Trials were grown in Pakistan at 5 diverse sites from north to south. Four entries, 508, 515, 519 and 530, on average yielded 7–11% higher than the means of the local checks (different check at each site). Similarly, in Iran trials were grown at 5 diverse sites including those where facultative wheats are grown. On average eight entries had 100–108% yields compared to the checks. The best line was entry 527, Neloki#1, the entry rated 2nd in India.

Fifteen lines yielded 9–21% higher in Afghanistan based on means for three sites. One site data set was returned from Bhairahwa, Nepal, and 10 lines yielded 10–28% higher than the check. Munal#1 was the 2nd best yielder (24% higher yielding than the check) and Neloki#1, entry 527, yielded 28% higher than the check.

One site data set was returned from Kulumsa, Ethiopia. Eight entries had 9–31% higher yields than the highly popular cultivar ‘Kubsa’. The top two performers, Wheatear/Sokoll (entry 529) and Neloki#1 (entry 527) were also the top two performers in India. Munal#1 (entry 2), a derivative of Kubsa, had a 12% higher yield than Kubsa and is under seed multiplication in Ethiopia.

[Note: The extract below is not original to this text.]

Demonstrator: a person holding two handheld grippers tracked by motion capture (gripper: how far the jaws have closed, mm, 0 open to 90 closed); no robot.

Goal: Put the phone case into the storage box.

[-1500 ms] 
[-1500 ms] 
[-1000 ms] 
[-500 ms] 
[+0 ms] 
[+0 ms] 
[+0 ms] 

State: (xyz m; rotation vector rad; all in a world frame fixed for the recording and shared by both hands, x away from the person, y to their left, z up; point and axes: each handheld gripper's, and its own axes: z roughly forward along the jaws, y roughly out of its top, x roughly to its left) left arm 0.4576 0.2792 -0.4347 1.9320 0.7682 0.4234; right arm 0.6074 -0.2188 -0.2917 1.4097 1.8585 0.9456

Entries included in the 4th EBWYT were selected based on visual agronomic and disease evaluations and grain-yield performance in a single yield trial at Ciudad Obregon in Mexico, the main breeding and testing site for the CIMMYT spring wheat program. The grain yield performances of new semidwarf wheat lines in various countries show that significant progress in yield potential has been made over time. Varieties such as PBW343 in India, and Kubsa in Ethiopia, or Chamran in Iran were bred about 15 years ago in Mexico. We believe that changing to new higher yielding Ug99 resistant wheat varieties should enhance wheat productivity and farmers’ income in addition to genetic protection from all three rusts.